▶ [WHAT THE EXERCISE ASKS]
In the answer, each line must appear exactly as in the records, and no picture may appear.

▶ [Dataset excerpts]

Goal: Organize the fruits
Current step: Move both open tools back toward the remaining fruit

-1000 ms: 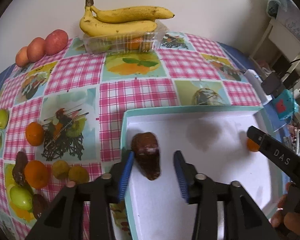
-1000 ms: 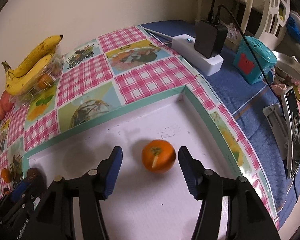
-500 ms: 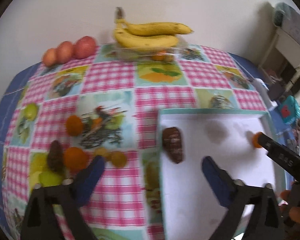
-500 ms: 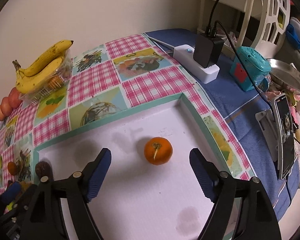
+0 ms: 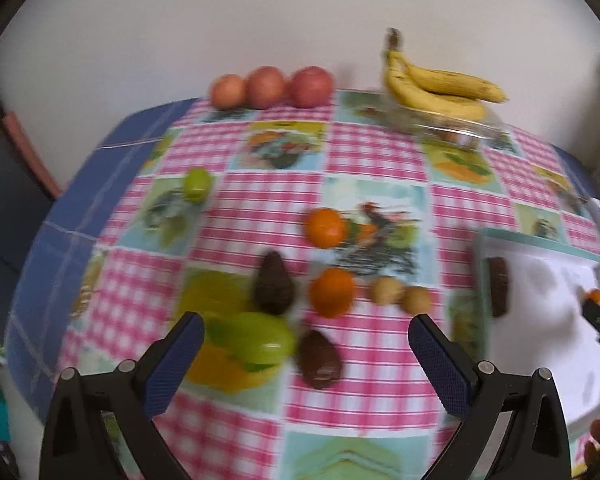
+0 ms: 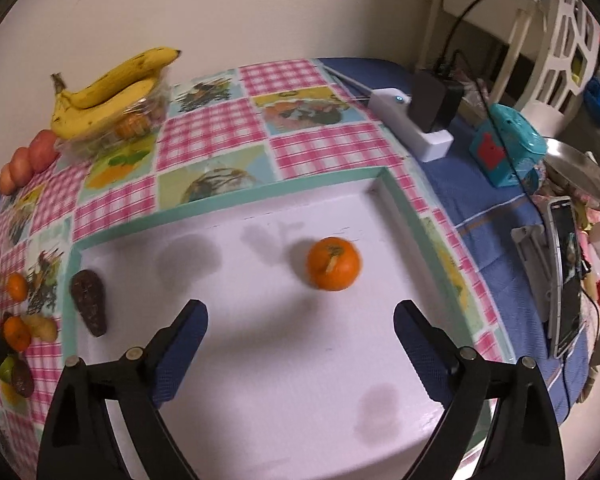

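My left gripper (image 5: 306, 340) is open and empty above the checked tablecloth, over loose fruit: two oranges (image 5: 332, 292), a green fruit (image 5: 256, 338), two dark brown fruits (image 5: 319, 359) and two small yellow ones (image 5: 386, 290). The white tray (image 6: 228, 206) with a teal rim holds one dark brown fruit (image 6: 89, 302) at its left edge and one orange (image 6: 333, 263) towards its right. My right gripper (image 6: 300, 330) is open and empty, above the tray and back from the orange.
Bananas (image 5: 436, 86) lie on a clear plastic box at the back, beside three red apples (image 5: 270, 87). A green fruit (image 5: 198, 185) sits at left. A power strip with a charger (image 6: 416, 118), a teal toy (image 6: 508, 152) and a phone (image 6: 566, 276) are to the right.
Both grippers opened wider and pulled back from the fruit in the tray. The left one swung left, from the tray to over the loose fruit on the cloth.
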`<state>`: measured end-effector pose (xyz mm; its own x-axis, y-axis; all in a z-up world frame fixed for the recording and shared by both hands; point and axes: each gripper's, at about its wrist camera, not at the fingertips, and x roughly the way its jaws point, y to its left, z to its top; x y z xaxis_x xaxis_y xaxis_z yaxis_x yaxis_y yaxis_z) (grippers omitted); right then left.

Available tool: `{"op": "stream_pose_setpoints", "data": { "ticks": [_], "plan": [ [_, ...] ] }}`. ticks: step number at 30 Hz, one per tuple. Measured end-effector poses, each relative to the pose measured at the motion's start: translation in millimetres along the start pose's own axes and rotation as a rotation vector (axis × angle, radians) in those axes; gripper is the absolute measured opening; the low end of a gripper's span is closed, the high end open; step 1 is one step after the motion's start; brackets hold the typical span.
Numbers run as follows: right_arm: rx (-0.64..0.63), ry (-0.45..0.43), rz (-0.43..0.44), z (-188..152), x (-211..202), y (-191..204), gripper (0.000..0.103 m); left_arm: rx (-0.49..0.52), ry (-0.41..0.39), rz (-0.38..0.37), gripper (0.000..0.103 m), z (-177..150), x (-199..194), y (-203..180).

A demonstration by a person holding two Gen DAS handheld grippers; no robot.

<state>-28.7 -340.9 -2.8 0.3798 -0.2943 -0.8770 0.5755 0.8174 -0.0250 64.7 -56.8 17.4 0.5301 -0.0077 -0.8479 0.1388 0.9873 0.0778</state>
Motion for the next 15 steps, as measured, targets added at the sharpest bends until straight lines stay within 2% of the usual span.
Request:
{"op": "stream_pose_setpoints", "data": {
  "ticks": [2, 6, 12, 15],
  "plan": [
    [-0.005, -0.009, 0.024, -1.5, -2.4, 6.5, 0.094, -0.007, -0.008, 0.043, 0.103, 2.0, -0.4, 8.6],
    [-0.008, -0.037, 0.080, -5.5, -8.2, 20.6, 0.094, -0.035, 0.003, 0.058, 0.103, 5.2, 1.2, 22.0],
    [-0.030, -0.036, 0.069, -9.1, -10.5, 36.2, 0.094, -0.117, 0.033, -0.005, 0.103, 10.8, 5.9, 43.8],
    [-0.047, -0.025, 0.059, -10.4, -10.4, 44.2, 0.094, -0.116, 0.066, 0.017, 0.103, 12.4, 10.9, 57.5]
  ]
}}
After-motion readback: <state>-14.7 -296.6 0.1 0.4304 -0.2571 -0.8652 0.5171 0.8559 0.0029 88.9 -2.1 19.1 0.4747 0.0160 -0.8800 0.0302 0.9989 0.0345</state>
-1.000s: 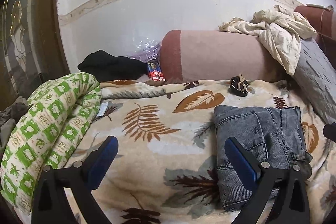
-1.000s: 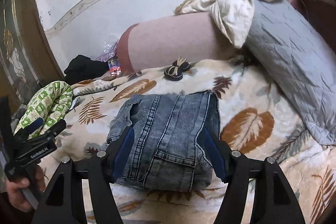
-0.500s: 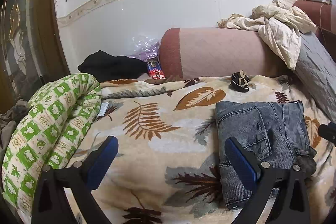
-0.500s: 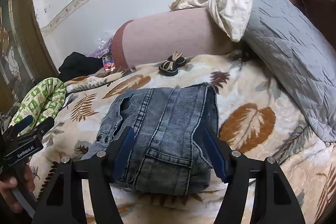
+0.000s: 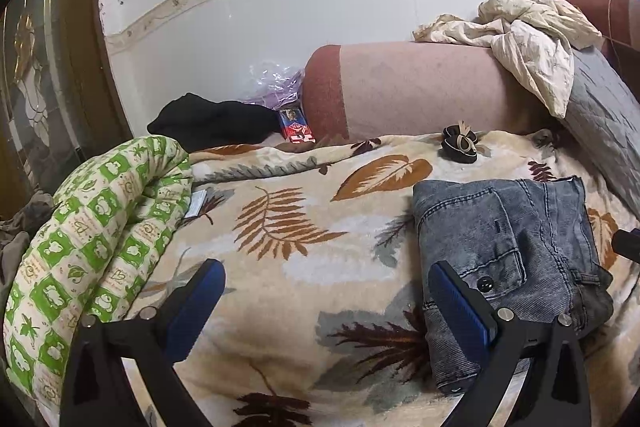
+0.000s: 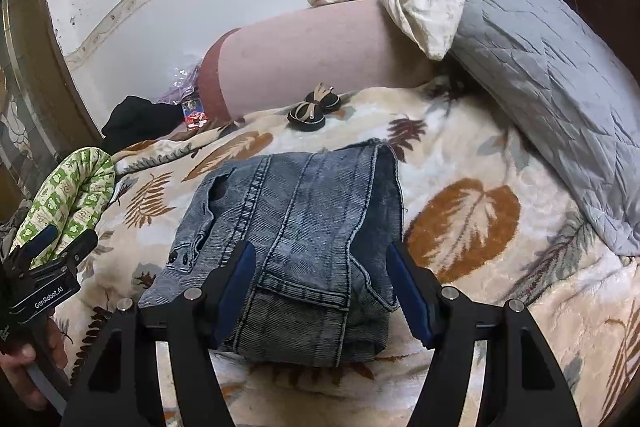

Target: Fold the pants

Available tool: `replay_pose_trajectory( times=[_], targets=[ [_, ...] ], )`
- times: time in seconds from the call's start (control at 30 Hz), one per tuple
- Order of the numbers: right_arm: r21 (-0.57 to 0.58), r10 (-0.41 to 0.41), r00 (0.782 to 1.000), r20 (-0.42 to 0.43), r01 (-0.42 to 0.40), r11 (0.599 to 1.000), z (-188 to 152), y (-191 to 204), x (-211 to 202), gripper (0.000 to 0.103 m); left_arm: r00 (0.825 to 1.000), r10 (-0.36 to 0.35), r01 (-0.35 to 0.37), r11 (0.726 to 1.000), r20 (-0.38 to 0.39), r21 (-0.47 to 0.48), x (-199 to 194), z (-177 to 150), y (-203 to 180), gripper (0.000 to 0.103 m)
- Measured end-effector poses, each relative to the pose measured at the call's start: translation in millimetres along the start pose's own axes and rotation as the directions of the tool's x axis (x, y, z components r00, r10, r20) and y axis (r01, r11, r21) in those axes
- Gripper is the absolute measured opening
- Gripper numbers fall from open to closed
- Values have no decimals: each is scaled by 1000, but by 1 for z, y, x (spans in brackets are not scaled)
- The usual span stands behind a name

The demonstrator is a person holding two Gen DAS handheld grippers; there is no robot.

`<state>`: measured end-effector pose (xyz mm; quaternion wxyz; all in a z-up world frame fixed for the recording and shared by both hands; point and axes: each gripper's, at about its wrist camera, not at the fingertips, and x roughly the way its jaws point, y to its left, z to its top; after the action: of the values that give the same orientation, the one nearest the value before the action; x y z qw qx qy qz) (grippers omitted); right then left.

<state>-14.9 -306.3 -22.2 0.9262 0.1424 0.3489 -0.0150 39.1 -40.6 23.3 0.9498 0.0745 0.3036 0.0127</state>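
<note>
So up close, the right gripper (image 6: 322,287) has its blue-padded fingers spread wide, one on each side of the near end of the jeans (image 6: 296,243) — nothing pinched between them. The left gripper (image 5: 326,301) is spread just as wide over bare blanket, its right finger (image 5: 460,307) overlapping the left edge of the denim in that view; I can't tell if it actually touches.

The pants are folded into a chunky, roughly square bundle of grey-blue washed denim, several layers thick. You can see the stitched seams running lengthwise, a back pocket on top, a couple of dark buttons near the left side and a frayed hem at the far right corner. The bundle lies flat on the cream leaf-print blanket (image 6: 472,163) — about mid-bed.

Off to the left there's a rolled green-and-white quilt (image 5: 92,239). Past the jeans sits a small black hair bow (image 6: 314,109), then a pink bolster (image 5: 416,87) against the white wall, with a crumpled cream cloth (image 5: 528,35) draped over it and a grey quilted pillow (image 6: 552,67) leaning on the right. A black garment (image 5: 208,119) lies in the far left corner.
</note>
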Motion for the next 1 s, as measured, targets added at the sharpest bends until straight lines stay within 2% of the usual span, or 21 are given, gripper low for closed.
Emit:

▶ [FINISHED EXERCISE]
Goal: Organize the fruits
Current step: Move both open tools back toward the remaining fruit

-1000 ms: 
-1000 ms: 
-500 ms: 
-500 ms: 
+0 ms: 
+0 ms: 

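My left gripper (image 5: 306, 340) is open and empty above the checked tablecloth, over loose fruit: two oranges (image 5: 332, 292), a green fruit (image 5: 256, 338), two dark brown fruits (image 5: 319, 359) and two small yellow ones (image 5: 386, 290). The white tray (image 6: 228, 206) with a teal rim holds one dark brown fruit (image 6: 89, 302) at its left edge and one orange (image 6: 333, 263) towards its right. My right gripper (image 6: 300, 330) is open and empty, above the tray and back from the orange.
Bananas (image 5: 436, 86) lie on a clear plastic box at the back, beside three red apples (image 5: 270, 87). A green fruit (image 5: 198, 185) sits at left. A power strip with a charger (image 6: 416, 118), a teal toy (image 6: 508, 152) and a phone (image 6: 566, 276) are to the right.
Both grippers opened wider and pulled back from the fruit in the tray. The left one swung left, from the tray to over the loose fruit on the cloth.
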`<state>`: measured end-effector pose (xyz mm; its own x-axis, y-axis; all in a z-up world frame fixed for the recording and shared by both hands; point and axes: each gripper's, at about its wrist camera, not at the fingertips, and x roughly the way its jaws point, y to its left, z to its top; x y z xaxis_x xaxis_y xaxis_z yaxis_x yaxis_y yaxis_z) (grippers omitted); right then left.

Available tool: `{"op": "stream_pose_setpoints", "data": { "ticks": [_], "plan": [ [_, ...] ] }}`. ticks: step number at 30 Hz, one per tuple. Measured end-effector poses, each relative to the pose measured at the motion's start: translation in millimetres along the start pose's own axes and rotation as a rotation vector (axis × angle, radians) in those axes; gripper is the absolute measured opening; the low end of a gripper's span is closed, the high end open; step 1 is one step after the motion's start; brackets hold the typical span.
Numbers run as follows: right_arm: rx (-0.64..0.63), ry (-0.45..0.43), rz (-0.43..0.44), z (-188..152), x (-211..202), y (-191..204), gripper (0.000..0.103 m); left_arm: rx (-0.49..0.52), ry (-0.41..0.39), rz (-0.38..0.37), gripper (0.000..0.103 m), z (-177..150), x (-199..194), y (-203..180).

A demonstration by a person holding two Gen DAS handheld grippers; no robot.

<state>-28.7 -340.9 -2.8 0.3798 -0.2943 -0.8770 0.5755 0.8174 -0.0250 64.7 -56.8 17.4 0.5301 -0.0077 -0.8479 0.1388 0.9873 0.0778</state>
Motion for the next 15 steps, as measured, targets added at the sharpest bends until straight lines stay within 2% of the usual span.
Request:
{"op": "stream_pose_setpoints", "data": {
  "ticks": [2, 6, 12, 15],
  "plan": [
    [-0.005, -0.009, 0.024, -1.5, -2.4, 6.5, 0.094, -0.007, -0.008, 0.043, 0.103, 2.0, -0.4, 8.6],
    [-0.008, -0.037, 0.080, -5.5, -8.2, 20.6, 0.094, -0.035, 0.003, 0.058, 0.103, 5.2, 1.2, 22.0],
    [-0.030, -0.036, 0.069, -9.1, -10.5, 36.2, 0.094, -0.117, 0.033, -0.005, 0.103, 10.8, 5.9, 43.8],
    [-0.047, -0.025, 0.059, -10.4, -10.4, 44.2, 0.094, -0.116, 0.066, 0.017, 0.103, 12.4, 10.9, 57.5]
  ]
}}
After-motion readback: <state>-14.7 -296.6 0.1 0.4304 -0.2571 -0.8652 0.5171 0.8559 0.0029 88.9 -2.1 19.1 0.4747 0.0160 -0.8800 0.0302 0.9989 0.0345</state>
-1.000s: 
-1.000s: 
-0.500s: 
-0.500s: 
+0.000s: 
+0.000s: 

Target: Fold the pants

Available tool: `replay_pose_trajectory( times=[_], targets=[ [_, ...] ], )`
- times: time in seconds from the call's start (control at 30 Hz), one per tuple
- Order of the numbers: right_arm: r21 (-0.57 to 0.58), r10 (-0.41 to 0.41), r00 (0.782 to 1.000), r20 (-0.42 to 0.43), r01 (-0.42 to 0.40), r11 (0.599 to 1.000), z (-188 to 152), y (-191 to 204), x (-211 to 202), gripper (0.000 to 0.103 m); left_arm: r00 (0.825 to 1.000), r10 (-0.36 to 0.35), r01 (-0.35 to 0.37), r11 (0.726 to 1.000), r20 (-0.38 to 0.39), r21 (-0.47 to 0.48), x (-199 to 194), z (-177 to 150), y (-203 to 180), gripper (0.000 to 0.103 m)
- Measured end-effector poses, each relative to the pose measured at the call's start: translation in millimetres along the start pose's own axes and rotation as the directions of the tool's x axis (x, y, z components r00, r10, r20) and y axis (r01, r11, r21) in those axes
- Gripper is the absolute measured opening
- Gripper numbers fall from open to closed
- Values have no decimals: each is scaled by 1000, but by 1 for z, y, x (spans in brackets are not scaled)
- The usual span stands behind a name

The demonstrator is a person holding two Gen DAS handheld grippers; there is no robot.

`<state>`: measured end-effector pose (xyz mm; quaternion wxyz; all in a z-up world frame fixed for the recording and shared by both hands; point and axes: each gripper's, at about its wrist camera, not at the fingertips, and x roughly the way its jaws point, y to its left, z to its top; after the action: of the values that give the same orientation, the one nearest the value before the action; x y z qw qx qy qz) (grippers omitted); right then left.

<state>-14.9 -306.3 -22.2 0.9262 0.1424 0.3489 -0.0150 39.1 -40.6 23.3 0.9498 0.0745 0.3036 0.0127</state>
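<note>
So up close, the right gripper (image 6: 322,287) has its blue-padded fingers spread wide, one on each side of the near end of the jeans (image 6: 296,243) — nothing pinched between them. The left gripper (image 5: 326,301) is spread just as wide over bare blanket, its right finger (image 5: 460,307) overlapping the left edge of the denim in that view; I can't tell if it actually touches.

The pants are folded into a chunky, roughly square bundle of grey-blue washed denim, several layers thick. You can see the stitched seams running lengthwise, a back pocket on top, a couple of dark buttons near the left side and a frayed hem at the far right corner. The bundle lies flat on the cream leaf-print blanket (image 6: 472,163) — about mid-bed.

Off to the left there's a rolled green-and-white quilt (image 5: 92,239). Past the jeans sits a small black hair bow (image 6: 314,109), then a pink bolster (image 5: 416,87) against the white wall, with a crumpled cream cloth (image 5: 528,35) draped over it and a grey quilted pillow (image 6: 552,67) leaning on the right. A black garment (image 5: 208,119) lies in the far left corner.
</note>
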Motion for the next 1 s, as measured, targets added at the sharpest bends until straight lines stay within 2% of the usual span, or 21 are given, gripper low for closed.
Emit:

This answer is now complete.